Lembaga pemeringkat Fitch Ratings menyampaikan, penundaan pembayaran kupon sukuk global senilai US$500 juta oleh maskapai pelat merah PT Garuda Indonesia (Persero) Tbk. (GIAA), dapat memberikan kejelasan tentang restrukturisasi sukuk, resolusi, dan keberlakuannya di Indonesia. Fitch melihat, preseden untuk penegakan hukum yang efektif masih kurang, termasuk di Indonesia.
Oleh sebab itu, Fitch memandang masih belum dapat memastikan apakah pemegang sukuk dapat menegakkan hak kontraktual mereka di pengadilan yang relevan.
"Fitch tidak menilai Garuda atau sukuknya, tetapi memantau perkembangannya dengan cermat," tulis Fitch dalam keterangan resminya, yang dikutip Alinea.id, pada Rabu (6/7).
Persyaratan syariah dapat membuat resolusi default sukuk lebih kompleks daripada surat utang konvensional alias obligasi. Kompleksitas juga ditambah dengan struktur permodalan Garuda yang terdiri dari beberapa jenis instrumen utang, antara lain sukuk, sekuritisasi beragun aset, pinjaman bank, piutang, dan sewa pesawat.
"Ini melibatkan berbagai pihak off dan on-shore. Penguasa memiliki lebih dari 60% saham Garuda dan penawaran sukuk maskapai tidak mengandung jaminan pemerintah atau lembaga keuangan," kata Fitch.

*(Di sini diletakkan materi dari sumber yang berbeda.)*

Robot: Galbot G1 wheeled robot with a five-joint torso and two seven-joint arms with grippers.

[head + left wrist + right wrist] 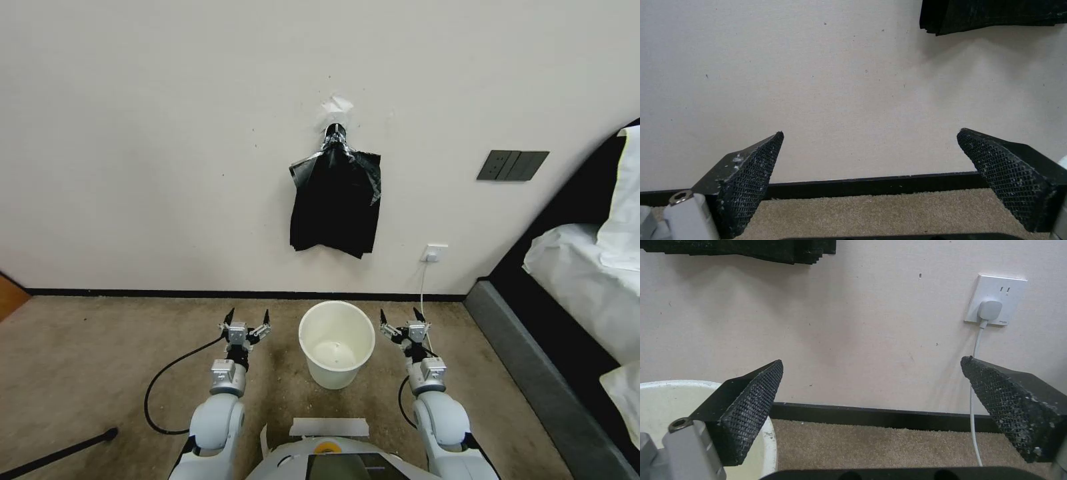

Fitch menilai, pandemi Covid-19 yang sedang berlangsung, tetap menjadi risiko utama bagi pemulihan Garuda dan emiten sukuk lainnya yang berbasis di Indonesia, dengan default sukuk korporasi dalam negeri mencapai puncaknya di 4,2% pada tahun 2020.
Menurut Fitch, peraturan kebangkrutan di Indonesia sulit dinavigasi dan sistem hukumnya tidak memiliki preseden perlakuan default sukuk. Fitch mengklasifikasikan Indonesia di grup D. Negara-negara dalam kelompok ini adalah yang produk hukumnya tidak mendukung hak-hak kreditur.
Fitch melanjutkan, moratorium utang yang diawasi pengadilan dan proses kepailitan untuk sukuk jarang terjadi, mengingat kerumitan pembuatan aplikasi semacam itu di pengadilan agama dalam negeri, berbeda dengan pengadilan niaga. Hukum Indonesia menyatakan bahwa pengadilan agama memiliki kewenangan dalam menyelesaikan sengketa keuangan Islam.
"Namun, dalam praktiknya, hal ini dapat diselesaikan di pengadilan niaga jika kedua belah pihak setuju. Pengadilan agama sering digunakan untuk menyelesaikan transaksi ritel yang lebih sederhana. Sementara pengadilan niaga biasanya mengadili sengketa komersial yang kompleks, karena pihak yang berperkara menganggap pejabat di pengadilan niaga lebih kompeten dalam memutuskan masalah tersebut," ujar Fitch.
Fitch mencontohkan, gagal bayar sukuk PT Berlian Laju Tanker Tbk. pada tahun 2012 diselesaikan melalui pengadilan niaga dan menghasilkan rencana restrukturisasi. Fitch mengamati, kegagalan pembiayaan syariah di antara lembaga keuangan, diperlakukan sama dengan default pinjaman konvensional.
Restrukturisasi sukuk publik dalam negeri di luar pengadilan, umumnya mengikuti perlakuan yang sama dengan obligasi dan mencakup perpanjangan jatuh tempo dan penangguhan distribusi berkala.
Adapun sukuk yang diterbitkan di pasar modal internasional umumnya diatur oleh hukum Inggris dan tunduk pada yurisdiksi pengadilan Inggris, atau pengadilan lain yang diakui oleh hukum dan yurisdiksi internasional. Namun, bagian dari dokumentasi dan keputusan apapun, akan diatur dan ditinjau oleh pengadilan di mana pembuatnya berdomisili dan keberlakuannya, akan dibatasi oleh undang-undang setempat.